I think a lot of people were in the same situation.


----------



## steveg241 (Jul 18, 2013)

I was looking at a wagon for my next car, but if there were an Equinox or Captiva diesel I'd buy it. If Chevy went the Captiva route their only diesel competitor would be the Mercedes GLK250. It would be hard to not show the value there. Many more people could afford the Captiva. 


Sent from AutoGuide.com Free App


----------



## Boog8302 (Sep 6, 2013)

steveg241 said:


> I was looking at a wagon for my next car, but if there were an Equinox or Captiva diesel I'd buy it. If Chevy went the Captiva route their only diesel competitor would be the Mercedes GLK250. It would be hard to not show the value there. Many more people could afford the Captiva.
> 
> 
> Sent from AutoGuide.com Free App




Are they going to launch the Captiva as a regular consumer vehical?
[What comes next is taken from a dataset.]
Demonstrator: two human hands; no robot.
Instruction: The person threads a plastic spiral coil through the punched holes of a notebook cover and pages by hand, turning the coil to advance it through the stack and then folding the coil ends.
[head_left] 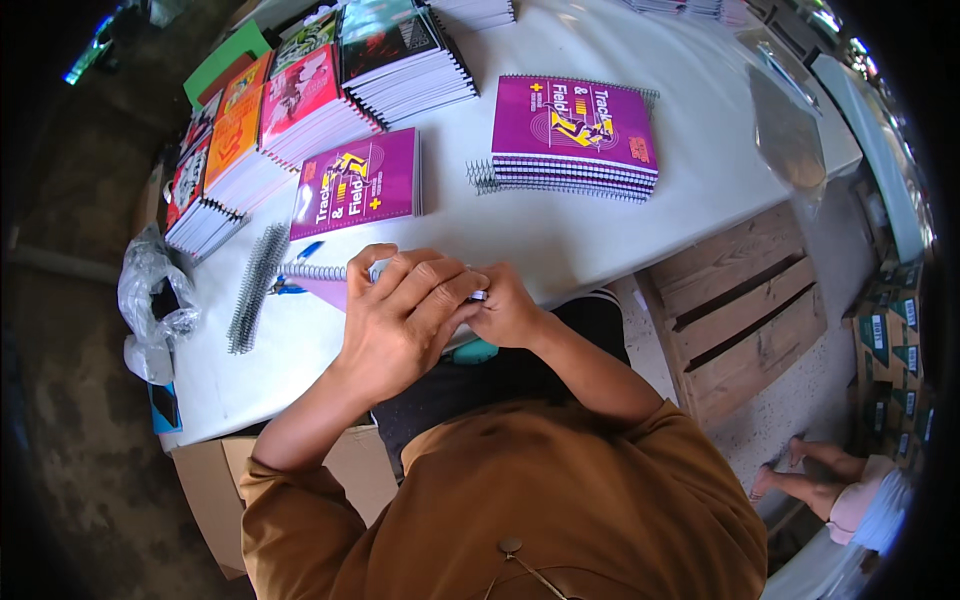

As far as I knew it was Fleet only......


----------



## steveg241 (Jul 18, 2013)

Not sure about the Captiva. I drove a rental and liked it. It did come from Saturn and I know GMC has a version. If it is fleet only I hope they make a diesel and let me buy it!


Sent from AutoGuide.com Free App


----------



## jpm84092 (Jun 23, 2013)

I bought mine the first day they became available in Utah. My dealer remembered my interest in the Diesel version back in 2011 (when he sold me a Cruze ECO) and called to tell me that the Cruze Clean Turbo Diesel would go on sale the Saturday of Memorial Day weekend and that he had been allotted two of them. I knew when I test drove the little torque monster that it had to be mine. I signed on the dotted line right after returning to the dealership and I have not for one moment regretted that decision.

Two weeks ago I took it from Salt Lake City to West Wendover, Nevada (129 miles one way) and had 20 mph wind on the nose going West and because of a frontal passage, and at times mixed rain and snow showers and 35 - 40 mph wind on the nose. I set the cruise to the new speed limit on that stretch of road, 80 mph, and still got 42 mpg out of it. Dropping from 80 mph to 65 mph temporarily showed more typical mileage. The Cruze CTD may be aerodynamic, but the 80 mph forward speed + 40 mph into the wind really cut fuel economy. Still, with the drag of an effective 120 mph speed, 42 mpg is nothing to sneeze at.


----------



## CosmosGoat (Sep 23, 2013)

I'm glad I was able to contribute to the September sales.


----------



## Tomko (Jun 1, 2013)

CosmosGoat said:


> I'm glad I was able to contribute to the September sales.


Nicely played young man.


----------



## vwgtiglx (Jun 13, 2013)

Oh well, I'll contribute to the October sales next month.


----------



## Aussie (Sep 16, 2012)

Boog8302 said:


> Are they going to launch the Captiva as a regular consumer vehical? As far as I knew it was Fleet only......


OK guys dime to start pushing GM NA.

2012 Holden Captiva 7 CX 2.2 diesel review | carsguide.com.au


----------



## diesel (Jun 8, 2013)

I would totally buy a Captiva or Equinox diesel!


----------



## CosmosGoat (Sep 23, 2013)

If a diesel small SUV was an option I think I would have gone that way too. I was replacing a car that got 23.5 MPG averaged over about a year and needed more but any SUV wasn't much better. I'm sure a TD version would be at least high 30s. Keep them coming to the US GM!


----------



## XtremeRevolution (Jan 19, 2012)

vwgtiglx said:


> Oh well, I'll contribute to the October sales next month.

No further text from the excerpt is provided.